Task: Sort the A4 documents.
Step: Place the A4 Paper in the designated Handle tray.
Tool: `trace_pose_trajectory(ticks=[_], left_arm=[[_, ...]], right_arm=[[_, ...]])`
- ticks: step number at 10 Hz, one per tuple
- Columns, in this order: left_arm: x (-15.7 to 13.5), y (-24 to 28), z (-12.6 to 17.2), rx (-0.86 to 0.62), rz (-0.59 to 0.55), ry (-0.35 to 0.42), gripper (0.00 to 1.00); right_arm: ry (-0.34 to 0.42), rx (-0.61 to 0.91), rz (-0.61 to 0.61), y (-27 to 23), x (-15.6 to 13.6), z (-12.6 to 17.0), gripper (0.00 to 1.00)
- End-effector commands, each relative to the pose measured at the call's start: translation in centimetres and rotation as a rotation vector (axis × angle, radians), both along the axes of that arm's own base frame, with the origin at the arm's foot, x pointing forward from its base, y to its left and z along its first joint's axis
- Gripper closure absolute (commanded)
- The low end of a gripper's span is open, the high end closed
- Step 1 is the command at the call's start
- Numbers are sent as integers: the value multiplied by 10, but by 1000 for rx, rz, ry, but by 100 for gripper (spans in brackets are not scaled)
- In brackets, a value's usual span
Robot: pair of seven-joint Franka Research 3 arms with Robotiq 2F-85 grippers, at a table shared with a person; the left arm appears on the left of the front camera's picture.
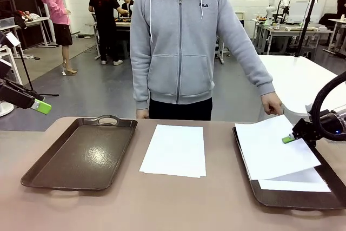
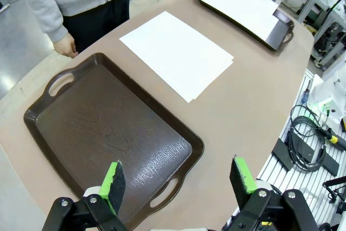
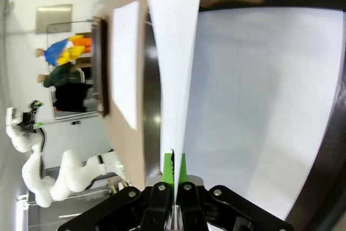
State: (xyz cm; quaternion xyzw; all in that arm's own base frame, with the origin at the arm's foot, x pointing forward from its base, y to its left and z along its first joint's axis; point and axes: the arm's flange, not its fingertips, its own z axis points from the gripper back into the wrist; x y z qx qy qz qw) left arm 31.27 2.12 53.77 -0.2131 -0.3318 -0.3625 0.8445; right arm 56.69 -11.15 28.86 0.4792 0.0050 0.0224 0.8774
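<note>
White paper is the item under inspection. The right claw (image 1: 289,138) is pressed together on the edge of one sheet (image 1: 275,152), pinching it at the sheet's 3 o'clock side in the front view. The right wrist view confirms this: the green pads (image 3: 168,162) meet on the paper's thin edge.

The held sheet spreads from the claw toward 9 o'clock and hangs over the right tray (image 1: 281,203). It is raised at the pinched side. A lower sheet (image 1: 303,183) already lies flat in that tray. The held sheet's long axis runs about 11 to 5 o'clock. It looks slightly turned against the lower sheet and overhangs the tray's 9 o'clock rim a little.

Judgement: the coming move is a lowering and release, which depends on the sheet lying directly above the tray. A small turn would square it.

The stack (image 1: 175,150) rests on the table between the two trays, at about 9 o'clock from the right claw. The left tray (image 1: 81,155) holds no paper.

The left claw (image 1: 40,106) is spread wide and holds nothing. It hovers over the left tray's near end, with the stack at 4 o'clock from it in the front view.

The person's hand (image 1: 272,103) hangs at 12 o'clock from the right tray, clear of the paper.
</note>
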Motion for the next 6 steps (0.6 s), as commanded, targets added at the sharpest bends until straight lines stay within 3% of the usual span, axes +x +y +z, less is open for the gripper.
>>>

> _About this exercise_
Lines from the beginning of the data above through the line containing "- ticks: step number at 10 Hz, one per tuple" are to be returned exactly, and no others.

> _Exercise output_
Task: Sort the A4 documents.
Step: Place the A4 Paper in the designated Handle tray.
Tool: `trace_pose_trajectory(ticks=[_], left_arm=[[_, ...]], right_arm=[[_, ...]])`
- ticks: step number at 10 Hz, one per tuple

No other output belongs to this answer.